How common is LGV?
LGV (Lymphogranuloma venereum), an infection normally only seen in tropical countries, was first seen among UK gay and bisexual men in 2004. It’s been mostly connected to the sex club and sex party scene, especially among men who bareback and/or fist or get fisted. Over a 1,000 men had been diagnosed with it by 2010. Most of them also have HIV.
What causes LGV?
LGV is caused by a type of chlamydia bacteria that attack the lymph glands.
Symptoms aren’t always noticeable and doctors sometimes mistake them for other conditions.
Most infections among UK gay and bisexual men have been in the arse, but can be in the dick, and rarely in the mouth or throat.
Symptoms might be:
- blood or pus coming from painful anal abscesses and ulcers
- painful inflammation (‘proctitis’) and difficulty shitting
- might feel ill, get a fever or lose weight
- small, painless sore where bacteria got into the arse or dick
- if on dick then discharge or pain when you piss, swollen and leaking glands on groin
- if in mouth or throat, then swollen glands in the neck.
If LGV isn’t treated
Left untreated LGV can cause lasting damage. The inside of your arse can be so seriously damaged that you might need surgery. Your dick and ball sack can swell massively with blocked fluid.
How is LGV passed on?
- fucking or being fucked
- fisting or being fisted
- sucking or being sucked
- arse play in general.
Using things like dildos on more than one man’s arse can also spread the infection.
How is LGV prevented?
You can reduce the risk of LGV by:
- using a condom
- using latex gloves for fisting
- covering dildos with a fresh condom each time you use them and afterwards washing them with warm soapy water and antibacterial soap or a mix of one part bleach to 9 parts water then rinsing thoroughly
- not sharing enemas and douching equipment.

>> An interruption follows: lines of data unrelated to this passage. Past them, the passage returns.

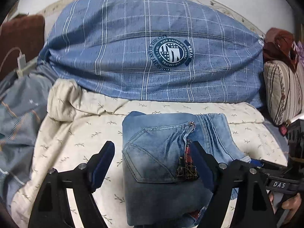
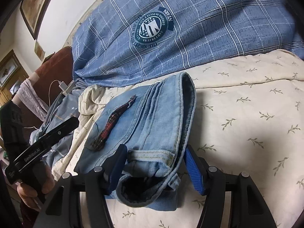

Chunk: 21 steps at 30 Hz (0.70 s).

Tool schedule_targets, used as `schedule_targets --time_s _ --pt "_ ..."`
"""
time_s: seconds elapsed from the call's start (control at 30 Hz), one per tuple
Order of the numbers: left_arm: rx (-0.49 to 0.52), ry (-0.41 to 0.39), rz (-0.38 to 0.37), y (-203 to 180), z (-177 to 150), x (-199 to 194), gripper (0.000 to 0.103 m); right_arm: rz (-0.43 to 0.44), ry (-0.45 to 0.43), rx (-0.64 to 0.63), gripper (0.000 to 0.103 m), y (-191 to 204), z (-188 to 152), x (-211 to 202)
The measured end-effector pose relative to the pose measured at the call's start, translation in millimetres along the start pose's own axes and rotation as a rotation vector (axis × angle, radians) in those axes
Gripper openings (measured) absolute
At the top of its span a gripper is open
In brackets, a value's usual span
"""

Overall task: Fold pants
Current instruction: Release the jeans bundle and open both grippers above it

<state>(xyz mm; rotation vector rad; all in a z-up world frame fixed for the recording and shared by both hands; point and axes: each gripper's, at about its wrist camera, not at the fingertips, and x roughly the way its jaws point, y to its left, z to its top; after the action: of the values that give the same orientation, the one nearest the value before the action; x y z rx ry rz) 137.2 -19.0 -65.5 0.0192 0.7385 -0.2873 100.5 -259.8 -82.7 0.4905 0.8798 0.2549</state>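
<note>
A folded bundle of light blue jeans (image 1: 157,163) lies on the cream leaf-print quilt (image 1: 76,144), back pocket up, with red plaid lining showing at a slit. My left gripper (image 1: 152,150) is open and straddles the bundle: its left finger (image 1: 106,153) stands clear of the denim, and the right finger lies over the plaid slit. In the right wrist view, the jeans (image 2: 152,117) end in stacked leg hems. My right gripper (image 2: 154,159) is open around those hems, its pads beside the fabric. A hand holds the left gripper (image 2: 47,138) at that view's left edge.
A big blue checked duvet (image 1: 142,47) with a round emblem is heaped behind the jeans. A striped pillow (image 1: 283,91) sits at the right, crumpled grey-blue bedding (image 1: 17,114) and a white charger (image 1: 20,60) at the left. Bare quilt (image 2: 247,114) spreads right of the jeans.
</note>
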Motion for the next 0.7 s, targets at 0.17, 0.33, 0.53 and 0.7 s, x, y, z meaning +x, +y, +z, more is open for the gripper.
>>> schedule_targets --time_s 0.17,0.33,0.53,0.7 --pt "0.016 -0.014 0.042 -7.2 -2.8 -7.9 0.087 -0.014 -0.024 0.001 0.064 -2.4 -2.5 -9.4" --pt "-0.005 -0.031 0.089 -7.1 -3.3 -15.7 0.089 -0.018 -0.037 0.006 0.064 -5.8 -4.0 -16.8" --pt "-0.007 -0.042 0.154 -5.8 -5.6 -23.3 0.09 -0.023 -0.045 0.002 0.064 -7.1 -5.1 -22.4" --pt "-0.008 -0.044 0.185 -6.4 -9.2 -32.3 0.09 -0.015 -0.058 -0.001 0.064 -6.0 -3.5 -26.3"
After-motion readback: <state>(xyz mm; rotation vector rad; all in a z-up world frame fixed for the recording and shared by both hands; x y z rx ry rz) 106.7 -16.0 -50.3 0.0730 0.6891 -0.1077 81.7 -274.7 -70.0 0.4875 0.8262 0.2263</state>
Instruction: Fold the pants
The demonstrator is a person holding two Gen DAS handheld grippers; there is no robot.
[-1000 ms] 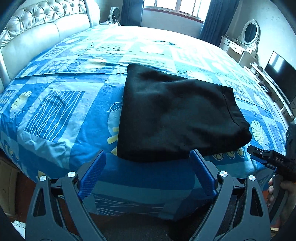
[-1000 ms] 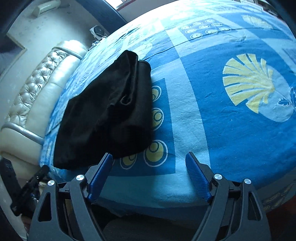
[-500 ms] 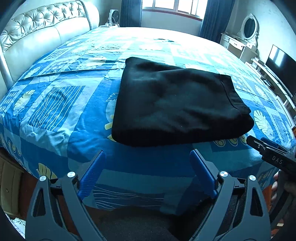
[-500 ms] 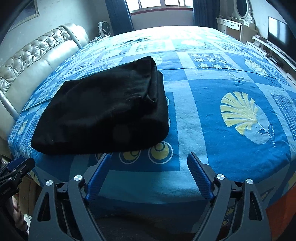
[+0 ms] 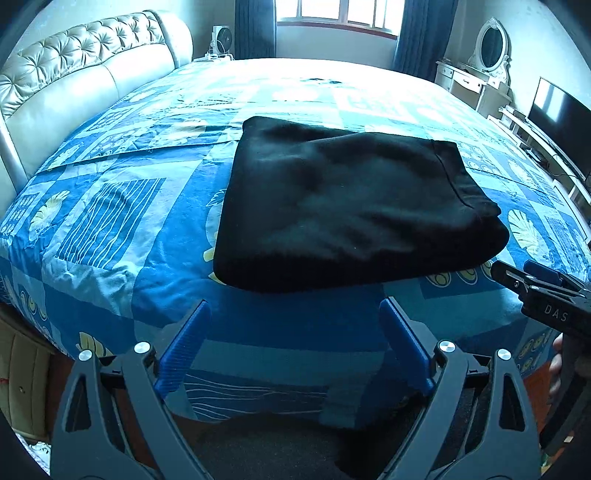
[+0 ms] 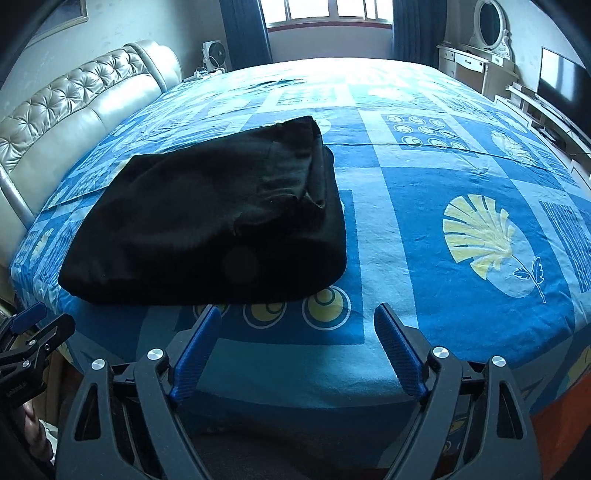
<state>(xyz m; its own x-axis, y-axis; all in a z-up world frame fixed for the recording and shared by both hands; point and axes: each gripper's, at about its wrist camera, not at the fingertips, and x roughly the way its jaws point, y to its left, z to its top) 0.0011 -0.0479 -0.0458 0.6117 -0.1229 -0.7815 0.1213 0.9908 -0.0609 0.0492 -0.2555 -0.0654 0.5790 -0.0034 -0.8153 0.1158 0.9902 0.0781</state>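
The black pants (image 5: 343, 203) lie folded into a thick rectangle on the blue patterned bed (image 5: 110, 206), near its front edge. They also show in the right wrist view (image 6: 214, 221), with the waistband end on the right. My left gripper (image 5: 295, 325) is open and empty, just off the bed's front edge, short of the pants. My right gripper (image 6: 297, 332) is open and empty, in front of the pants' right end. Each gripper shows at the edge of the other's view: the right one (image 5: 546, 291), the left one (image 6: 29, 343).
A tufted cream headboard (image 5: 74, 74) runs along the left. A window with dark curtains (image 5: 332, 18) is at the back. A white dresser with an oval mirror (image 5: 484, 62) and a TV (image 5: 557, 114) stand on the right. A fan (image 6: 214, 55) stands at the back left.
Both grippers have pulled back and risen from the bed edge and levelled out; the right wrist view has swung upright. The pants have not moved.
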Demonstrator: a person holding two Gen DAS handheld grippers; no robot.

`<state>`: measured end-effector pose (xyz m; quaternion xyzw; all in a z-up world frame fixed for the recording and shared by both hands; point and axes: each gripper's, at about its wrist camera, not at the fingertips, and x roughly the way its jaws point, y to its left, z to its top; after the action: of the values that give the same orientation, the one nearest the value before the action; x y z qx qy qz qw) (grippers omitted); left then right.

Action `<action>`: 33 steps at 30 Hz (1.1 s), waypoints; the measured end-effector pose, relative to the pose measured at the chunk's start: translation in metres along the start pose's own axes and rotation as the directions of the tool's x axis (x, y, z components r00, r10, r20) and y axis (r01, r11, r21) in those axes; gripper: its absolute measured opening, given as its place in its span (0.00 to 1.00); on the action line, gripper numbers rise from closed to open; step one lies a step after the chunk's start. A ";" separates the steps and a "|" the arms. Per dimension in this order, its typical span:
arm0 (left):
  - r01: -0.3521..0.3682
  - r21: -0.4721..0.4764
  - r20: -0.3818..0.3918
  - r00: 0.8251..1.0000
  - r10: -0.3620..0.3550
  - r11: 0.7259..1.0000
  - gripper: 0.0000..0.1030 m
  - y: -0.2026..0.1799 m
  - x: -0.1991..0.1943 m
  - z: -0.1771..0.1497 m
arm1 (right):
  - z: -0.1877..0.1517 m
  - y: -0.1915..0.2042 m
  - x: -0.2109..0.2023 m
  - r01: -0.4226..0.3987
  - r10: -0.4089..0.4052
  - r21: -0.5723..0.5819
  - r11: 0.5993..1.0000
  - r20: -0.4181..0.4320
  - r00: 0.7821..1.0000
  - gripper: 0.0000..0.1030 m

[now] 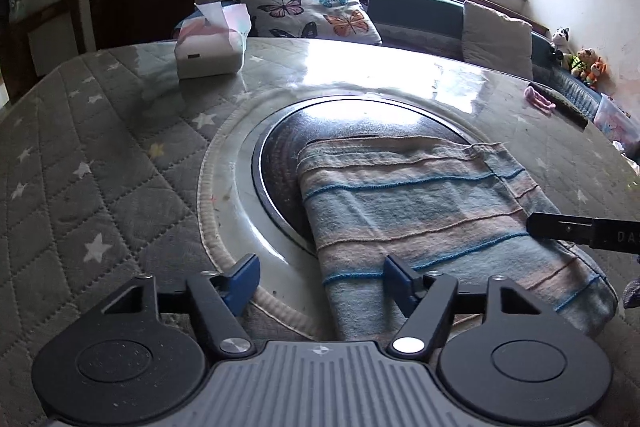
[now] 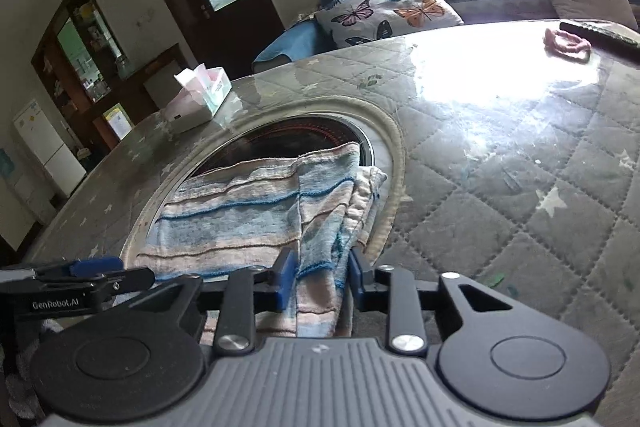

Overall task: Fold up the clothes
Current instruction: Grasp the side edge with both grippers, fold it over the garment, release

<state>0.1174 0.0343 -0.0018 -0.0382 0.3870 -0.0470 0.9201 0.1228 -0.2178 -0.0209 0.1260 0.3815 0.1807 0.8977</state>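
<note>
left gripper [image 1: 320,283] spread, straddling the near left corner of the striped cloth [image 1: 432,211] without pinching it. right gripper [image 2: 320,281] has a bunched near edge between its pads, likely ready to fold. the cloth lies folded over the table's [image 1: 100,155] round inset.

Folded striped towel [image 1: 420,211], lying across round hob

The striped towel [image 1: 420,211] was soft, nubbly terry cloth, matt, with raised corded lines. The tabletop [image 1: 100,163] wore quilted grey fabric with stitched stars under a clear glossy sheet that threw back window glare. The round inset [image 1: 280,143] at its middle was dark, glassy and ringed in shiny metal. The left claw [image 1: 320,281] had matt black plastic arms, blue pads and bright metal rivets.
</note>
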 end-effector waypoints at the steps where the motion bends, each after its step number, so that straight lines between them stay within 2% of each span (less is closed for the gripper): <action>1: 0.010 -0.001 -0.001 1.000 -0.010 1.000 0.53 0.000 0.000 0.000 | 0.000 -0.001 0.000 0.000 0.000 0.007 1.000 0.001 1.000 0.21; 2: 0.021 -0.003 -0.003 1.000 -0.021 1.000 0.50 -0.001 -0.001 0.001 | -0.001 -0.001 -0.001 -0.001 0.001 0.011 1.000 0.002 1.000 0.20; 4: 0.044 0.001 -0.009 0.999 -0.044 0.999 0.33 -0.003 -0.001 0.001 | -0.002 0.000 -0.002 -0.004 0.004 0.010 1.000 0.006 1.000 0.18; 6: 0.054 0.014 -0.009 0.998 -0.054 0.998 0.28 -0.006 -0.002 0.002 | -0.004 0.002 -0.005 -0.006 0.006 0.004 1.000 0.008 1.000 0.17; 12: 0.059 0.034 -0.014 0.998 -0.058 0.998 0.29 -0.008 -0.003 0.004 | -0.006 0.001 -0.011 -0.013 0.013 0.010 1.000 0.009 1.000 0.17; 15: 0.049 0.027 -0.011 0.999 -0.049 0.998 0.37 -0.006 -0.003 0.004 | -0.005 0.000 -0.010 -0.001 0.001 0.020 1.000 0.016 1.000 0.26; 21: 0.067 0.011 -0.028 0.997 -0.067 0.998 0.38 -0.005 0.003 0.004 | -0.005 0.002 -0.003 -0.004 0.003 0.021 1.000 0.021 1.000 0.28; 23: 0.077 0.011 -0.030 0.997 -0.076 0.997 0.34 -0.006 0.003 0.003 | -0.005 0.004 -0.001 -0.009 0.009 0.015 1.000 0.016 1.000 0.22; 25: 0.085 0.006 -0.033 0.996 -0.085 0.996 0.21 -0.006 0.002 0.004 | -0.005 0.004 -0.001 -0.015 0.015 0.014 1.000 0.016 1.000 0.17; 28: 0.083 0.018 -0.025 0.996 -0.083 0.996 0.11 -0.010 -0.002 0.007 | -0.005 0.003 -0.004 -0.029 0.028 0.018 0.999 0.023 0.999 0.14; 33: 0.102 0.033 -0.011 0.995 -0.102 0.994 0.09 -0.022 -0.013 0.013 | -0.003 0.002 -0.020 -0.048 0.046 0.030 0.998 0.062 0.997 0.12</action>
<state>0.1165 0.0143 0.0190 -0.0423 0.3879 -0.1005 0.9152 0.1073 -0.2241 -0.0101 0.1545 0.3537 0.1920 0.9023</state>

If several men are having sex, fresh condoms and latex gloves are needed for each man they’re used with.
No-one’s immune to LGV. If you have had it before, you can get it again.
How is LGV treated?
A sample of piss or a swab from the affected area is tested for chlamydia. If positive, further tests are done to look for LGV.
A three-week course of antibiotics cures LGV as long as it’s caught before too much damage has been done.
If you have any inflammation in your arse, a check-up is essential and you should avoid having sex until the doctor or clinic tells you it’s OK.
Because LGV causes bleeding and skin damage it makes it easier for HIV, syphilis and hepatitis C to spread. If you have HIV and you’re undetectable then LGV and other infections don’t appear to make you more likely to pass on HIV.
If you get LGV the people you’ve had sex with need to get checked for infections. If you don’t want to contact them, the clinic can do this for you anonymously.